Royal Enfield’s retro-styled modern classic Himalayan is the kind of bike that makes me want to put on jodphurs, stuff my treasure map in a canvas knapsack, and ride toward the jungle. The $4,999 Himalayan is an homage to motorcycling the way it used to be—before electronic suspension, ride modes, and traction control. This utilitarian do-it-all bike gets the rider where she or he wants to go while enjoying the raw motorcycling experience.
I had been dying to ride the Himalayan the moment I saw it. For its style and low price tag, it struck me as simply amazing. But it comes as no surprise that the price is a trade-off for technology.
This is a motorcycle in a class all its own. The Himalayan is not trying to compete with its more advanced counterparts such as the entry-level dual-sportBMW G 350 GS WRN reviewed here. Yet that doesn’t stop it from “wowing” riders with its great road performance and surprising off-road prowess.
The Himalayan is ready to be outfitted with Royal Enfield accessories like aluminum panniers, hand guards, body guards, touring seat, and more so you can easily and comfortably head out on a transcontinental trek (there are people doing that on this bike), or maybe even mount a surfboard. Or perhaps shed some weight and go flat tracking like the women in the Royal Enfield Build! Train! Race! Program.
While it might be a bit more rugged, the Himalayan isn’t uncivilized by any means. The dash offers the traditional look of dials instead of a screen (speedometer, tachometer, and fuel level), but also offers digital functions including a gear indicator, trip meters, clock, and ambient temperature.
The bike’s low center of gravity has its benefits, making handling on the road easy and fun, and rocking from side to side through the turns takes very little effort. The motor hums along in a remarkably smooth note thanks to a crankshaft counterbalancer.
This bike may be air cooled, but the 411cc single isn’t completely devoid of modern technology. Fuel injection and an oil cooler keep things running smoothly even when you climb in elevation.

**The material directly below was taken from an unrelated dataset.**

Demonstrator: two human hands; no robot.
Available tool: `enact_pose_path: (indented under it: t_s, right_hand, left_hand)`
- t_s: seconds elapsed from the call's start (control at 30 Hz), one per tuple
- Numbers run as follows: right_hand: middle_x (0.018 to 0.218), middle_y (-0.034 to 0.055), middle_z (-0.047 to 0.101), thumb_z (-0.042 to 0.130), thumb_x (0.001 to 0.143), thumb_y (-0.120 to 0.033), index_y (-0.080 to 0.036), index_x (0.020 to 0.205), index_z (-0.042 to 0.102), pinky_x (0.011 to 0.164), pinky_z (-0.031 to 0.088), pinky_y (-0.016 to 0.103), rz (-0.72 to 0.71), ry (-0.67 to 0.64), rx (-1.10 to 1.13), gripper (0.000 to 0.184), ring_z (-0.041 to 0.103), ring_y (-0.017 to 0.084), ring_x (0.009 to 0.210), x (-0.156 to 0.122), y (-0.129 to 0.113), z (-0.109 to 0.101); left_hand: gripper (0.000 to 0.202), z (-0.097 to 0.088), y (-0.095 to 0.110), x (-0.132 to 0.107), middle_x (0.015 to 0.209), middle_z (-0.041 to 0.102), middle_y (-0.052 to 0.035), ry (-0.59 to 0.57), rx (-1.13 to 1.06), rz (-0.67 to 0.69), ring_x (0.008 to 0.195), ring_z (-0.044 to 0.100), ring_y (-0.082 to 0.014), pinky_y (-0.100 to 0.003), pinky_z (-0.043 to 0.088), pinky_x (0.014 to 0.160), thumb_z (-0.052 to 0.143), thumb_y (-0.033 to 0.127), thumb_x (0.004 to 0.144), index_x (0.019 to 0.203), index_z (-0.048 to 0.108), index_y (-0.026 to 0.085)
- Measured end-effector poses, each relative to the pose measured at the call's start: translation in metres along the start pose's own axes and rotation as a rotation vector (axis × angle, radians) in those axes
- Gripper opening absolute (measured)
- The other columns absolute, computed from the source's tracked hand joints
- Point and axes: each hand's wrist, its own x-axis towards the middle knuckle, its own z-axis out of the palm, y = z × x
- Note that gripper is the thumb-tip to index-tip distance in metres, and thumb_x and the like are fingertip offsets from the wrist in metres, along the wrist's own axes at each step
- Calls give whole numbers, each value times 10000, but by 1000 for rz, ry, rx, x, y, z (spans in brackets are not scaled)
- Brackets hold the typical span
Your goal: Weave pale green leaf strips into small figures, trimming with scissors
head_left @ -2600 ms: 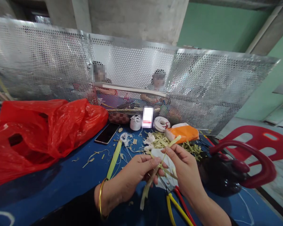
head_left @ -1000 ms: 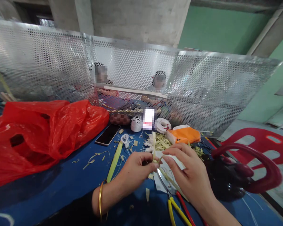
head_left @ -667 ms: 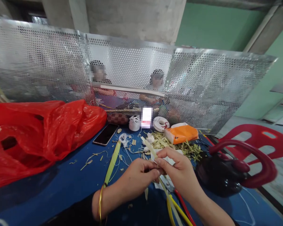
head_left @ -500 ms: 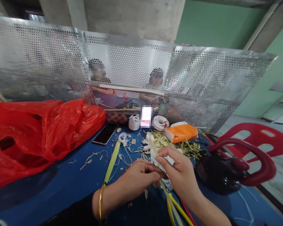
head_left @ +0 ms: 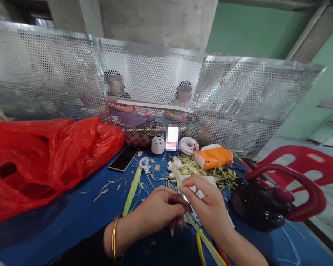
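My right hand (head_left: pixel 209 201) pinches a pale green leaf strip (head_left: pixel 177 175) between thumb and fingers. The strip's upper end points away from me, and its lower part slants toward the table edge on the right. Beside it, my left hand (head_left: pixel 159 208) is closed, its fingers curled at the middle of the strip. A small shiny edge shows between the hands; what it belongs to I cannot make out. Left of them lies a longer green leaf strip (head_left: pixel 133 188). Yellow handles (head_left: pixel 200 248) and white paper (head_left: pixel 212 181) lie under and beside my right hand.
A red plastic bag (head_left: pixel 61 155) fills the left side. A phone (head_left: pixel 124 158), tangled white thread (head_left: pixel 145 164), a ribbon spool (head_left: pixel 189 145), an orange packet (head_left: pixel 213 156) and leaf scraps (head_left: pixel 224 175) lie ahead. At right stands a dark kettle (head_left: pixel 255 207). A perforated metal screen (head_left: pixel 152 66) stands behind.
Both hands have shifted slightly to the left. The strip's upper end has moved left and down, and more of the white paper shows beside my right hand.
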Motion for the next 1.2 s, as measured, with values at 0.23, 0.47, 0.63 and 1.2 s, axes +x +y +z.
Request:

The five-speed gearbox includes a tall first gear that requires a very steady release and the gaps in the gearbox are a bit wide. But once in the Himalayan’s sweet spot—I’d say 4th gear at 4,000 rpm—it’s smooth as glass. As I swooped through the twists and turns on a newly repaved road heading through, in, and out of oak tree tunnels, the bike could have rocked a baby to sleep. However, a sixth gear would make riding on the highway a little more comfortable and relaxed.
It’s a bit of work to keep the Himalayan on its toes; there’s a lot of shifting and using the clutch to keep it in the powerband. The jump from second to third gear is especially tall. As I got to know the Enfield, I decided to leave it a high gear and let it chug. But because of that ultra-smooth counterbalancer there’s no chugging. Once I stopped all that shifting and just let the low power do the work I could relax and enjoy the scenery. You won’t get there the fastest using this technique, but you’ll get there.
The mellow power and hefty weight (compared to a dirt bike) results in a very planted and predictable ride. Even on hard packed fire roads, which can be quite slick in the turns, the Royal Enfield is pleasantly stable. Torque builds in a very steady manner which allows the Himalayan to maintain good grip and keep you moving forward.
The suspension works well and while the fork tubes on the Enfield aren’t super beefy, they provide very useful flex in the front. The front end eats up choppy bumps and grips well. The chassis geometry and the ability to stand up straight and put more weight over the front end make the bike surprisingly capable in the dirt.
A new feature that comes on the 2021 Himalayan is switchable ABS that allows the rider to shut off the rear ABS completely, a welcome feature for the dirt-minded buyers. However, I didn’t find the ABS very obtrusive (and as an off-road rider who despises rear ABS, that’s a generous statement). The ABS doesn’t activate as quickly as other bikes I’ve ridden and certainly didn’t amount to any frightening incidents even though I didn’t bother turning it off in the dirt.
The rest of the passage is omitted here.